The answer is a stretch of the material below, returned exactly: the line containing "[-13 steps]", the line containing "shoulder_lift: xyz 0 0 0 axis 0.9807", and all lines between.

Dataset extract: Begin

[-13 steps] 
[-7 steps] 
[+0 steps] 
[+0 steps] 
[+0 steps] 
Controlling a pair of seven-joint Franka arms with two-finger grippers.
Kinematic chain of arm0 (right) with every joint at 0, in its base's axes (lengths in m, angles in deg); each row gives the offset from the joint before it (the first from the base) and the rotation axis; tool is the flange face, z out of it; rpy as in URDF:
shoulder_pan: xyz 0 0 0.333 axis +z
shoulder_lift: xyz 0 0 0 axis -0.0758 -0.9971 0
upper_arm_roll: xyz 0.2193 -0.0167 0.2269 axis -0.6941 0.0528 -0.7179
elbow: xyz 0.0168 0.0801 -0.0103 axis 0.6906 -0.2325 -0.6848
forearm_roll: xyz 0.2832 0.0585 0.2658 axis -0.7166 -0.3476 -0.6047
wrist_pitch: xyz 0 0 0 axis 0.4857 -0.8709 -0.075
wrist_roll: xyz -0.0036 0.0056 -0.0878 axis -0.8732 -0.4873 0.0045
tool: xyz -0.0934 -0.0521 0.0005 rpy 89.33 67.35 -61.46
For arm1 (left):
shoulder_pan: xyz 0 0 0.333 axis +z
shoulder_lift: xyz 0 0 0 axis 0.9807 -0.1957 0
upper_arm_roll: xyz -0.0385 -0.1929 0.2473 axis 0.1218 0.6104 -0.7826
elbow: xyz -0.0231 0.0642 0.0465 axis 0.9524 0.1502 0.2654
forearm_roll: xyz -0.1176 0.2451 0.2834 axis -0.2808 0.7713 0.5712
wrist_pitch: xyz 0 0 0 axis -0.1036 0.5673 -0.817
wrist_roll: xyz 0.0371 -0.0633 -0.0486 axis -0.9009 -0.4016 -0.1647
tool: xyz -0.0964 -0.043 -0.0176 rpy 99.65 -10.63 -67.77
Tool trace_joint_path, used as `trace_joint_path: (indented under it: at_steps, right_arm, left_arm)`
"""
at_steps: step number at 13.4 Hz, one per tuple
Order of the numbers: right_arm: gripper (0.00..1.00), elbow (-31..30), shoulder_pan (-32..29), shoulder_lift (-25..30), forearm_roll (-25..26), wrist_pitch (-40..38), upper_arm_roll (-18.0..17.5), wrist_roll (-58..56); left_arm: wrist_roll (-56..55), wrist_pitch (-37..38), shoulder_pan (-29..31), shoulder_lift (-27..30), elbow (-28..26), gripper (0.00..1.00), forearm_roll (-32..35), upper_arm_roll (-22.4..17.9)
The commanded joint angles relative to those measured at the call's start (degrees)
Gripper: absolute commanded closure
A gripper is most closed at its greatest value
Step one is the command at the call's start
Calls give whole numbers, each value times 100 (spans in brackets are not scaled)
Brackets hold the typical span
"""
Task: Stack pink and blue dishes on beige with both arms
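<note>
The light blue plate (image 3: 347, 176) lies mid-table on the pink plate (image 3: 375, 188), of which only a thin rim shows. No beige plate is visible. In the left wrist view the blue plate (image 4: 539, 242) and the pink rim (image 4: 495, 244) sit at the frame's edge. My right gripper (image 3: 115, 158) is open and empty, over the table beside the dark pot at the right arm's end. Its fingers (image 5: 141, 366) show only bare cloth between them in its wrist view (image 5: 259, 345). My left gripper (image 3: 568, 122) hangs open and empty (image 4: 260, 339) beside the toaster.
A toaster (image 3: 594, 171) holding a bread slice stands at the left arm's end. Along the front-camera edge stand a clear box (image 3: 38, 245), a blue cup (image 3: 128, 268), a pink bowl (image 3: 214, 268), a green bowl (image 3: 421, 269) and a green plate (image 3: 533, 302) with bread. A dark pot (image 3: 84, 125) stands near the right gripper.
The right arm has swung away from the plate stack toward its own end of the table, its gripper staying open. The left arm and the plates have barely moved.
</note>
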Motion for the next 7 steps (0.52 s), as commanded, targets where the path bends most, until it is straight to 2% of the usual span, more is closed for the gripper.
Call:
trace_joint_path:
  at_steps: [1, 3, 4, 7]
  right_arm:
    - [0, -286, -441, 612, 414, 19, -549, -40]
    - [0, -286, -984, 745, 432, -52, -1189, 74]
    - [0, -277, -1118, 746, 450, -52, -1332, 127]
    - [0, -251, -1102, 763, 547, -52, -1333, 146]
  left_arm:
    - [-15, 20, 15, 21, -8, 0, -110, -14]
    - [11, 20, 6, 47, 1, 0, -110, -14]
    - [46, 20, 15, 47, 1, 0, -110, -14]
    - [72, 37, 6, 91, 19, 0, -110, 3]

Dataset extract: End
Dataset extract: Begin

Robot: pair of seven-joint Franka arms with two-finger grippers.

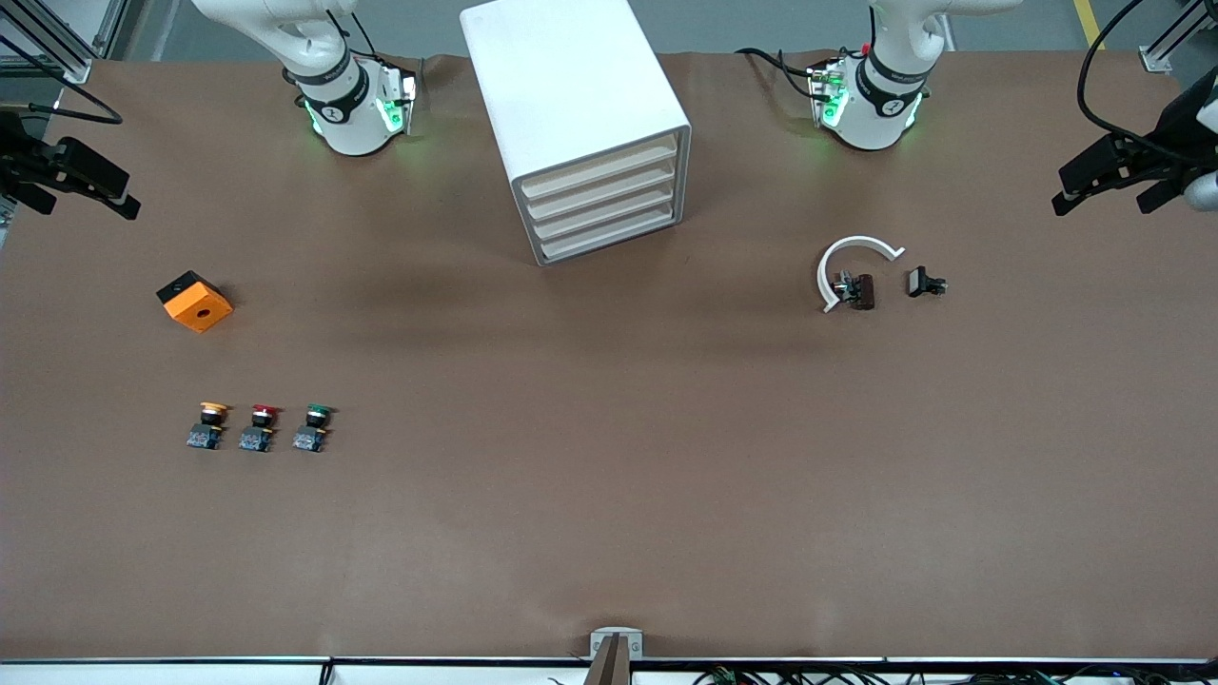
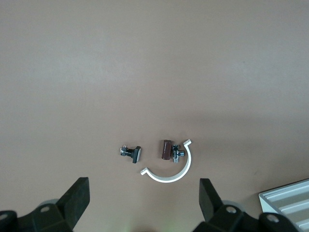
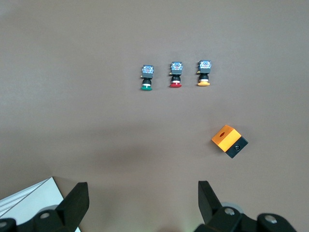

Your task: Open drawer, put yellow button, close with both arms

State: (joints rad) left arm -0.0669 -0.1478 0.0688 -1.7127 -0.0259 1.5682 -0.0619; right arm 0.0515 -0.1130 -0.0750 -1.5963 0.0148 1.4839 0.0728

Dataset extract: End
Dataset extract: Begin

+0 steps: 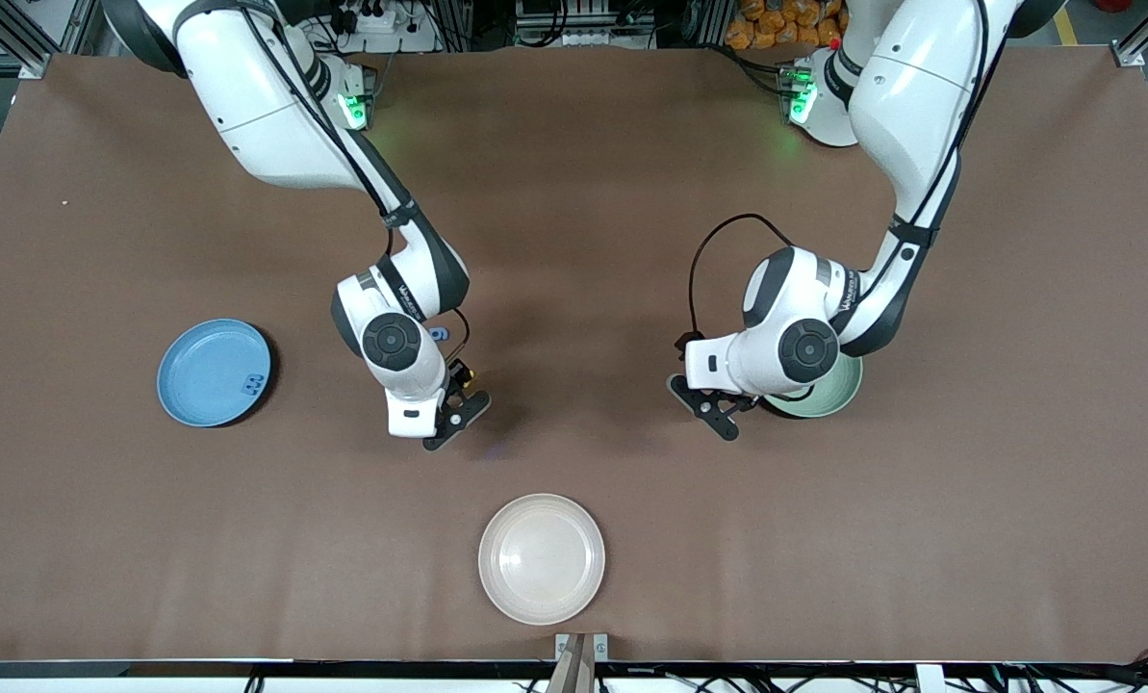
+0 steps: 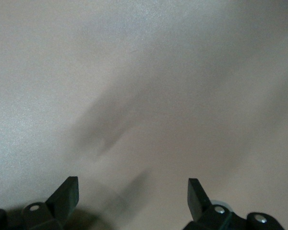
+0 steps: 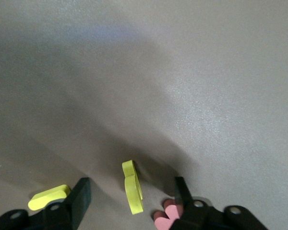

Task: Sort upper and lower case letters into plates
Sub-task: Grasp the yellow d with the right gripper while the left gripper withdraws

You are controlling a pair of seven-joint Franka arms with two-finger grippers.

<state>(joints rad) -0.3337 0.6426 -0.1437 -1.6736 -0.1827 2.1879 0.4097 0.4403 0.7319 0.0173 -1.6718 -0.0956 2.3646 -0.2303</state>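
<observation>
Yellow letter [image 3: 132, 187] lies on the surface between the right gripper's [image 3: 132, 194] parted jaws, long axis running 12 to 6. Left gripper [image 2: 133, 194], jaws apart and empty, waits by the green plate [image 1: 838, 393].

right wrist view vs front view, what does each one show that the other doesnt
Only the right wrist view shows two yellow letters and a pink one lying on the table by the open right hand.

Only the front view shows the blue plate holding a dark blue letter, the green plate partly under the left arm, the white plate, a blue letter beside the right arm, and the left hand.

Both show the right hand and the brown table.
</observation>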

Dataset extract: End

Solution for this problem ->
[-13 steps] 
[-7 steps] 
[+0 steps] 
[+0 steps] 
[+0 steps] 
Controlling a pair of seven-joint Franka arms with two-finger grippers.
Kinematic chain of arm0 (right) with every joint at 0, in its base's axes (lengths in m, angles in deg); each row gives the offset from the joint before it (the first from the base) and the rotation axis; tool is the flange face, z out of it; rpy as in URDF:
shoulder_pan: xyz 0 0 0.333 axis +z
shoulder_lift: xyz 0 0 0 axis -0.0758 -0.9971 0
upper_arm_roll: xyz 0.2193 -0.0167 0.2269 axis -0.6941 0.0528 -0.7179
elbow: xyz 0.0168 0.0801 -0.0103 axis 0.6906 -0.2325 -0.6848
forearm_roll: xyz 0.2832 0.0585 0.2658 axis -0.7166 -0.3476 -0.6047
wrist_pitch: xyz 0 0 0 axis 0.4857 -0.8709 -0.075
wrist_roll: xyz -0.0036 0.0056 -0.0878 axis -0.8732 -0.4873 0.0045
tool: xyz -0.0934 -0.0521 0.0005 rpy 89.33 67.35 -61.46
For arm1 (left):
shoulder_pan: xyz 0 0 0.333 axis +z
shoulder_lift: xyz 0 0 0 axis 0.9807 -0.1957 0

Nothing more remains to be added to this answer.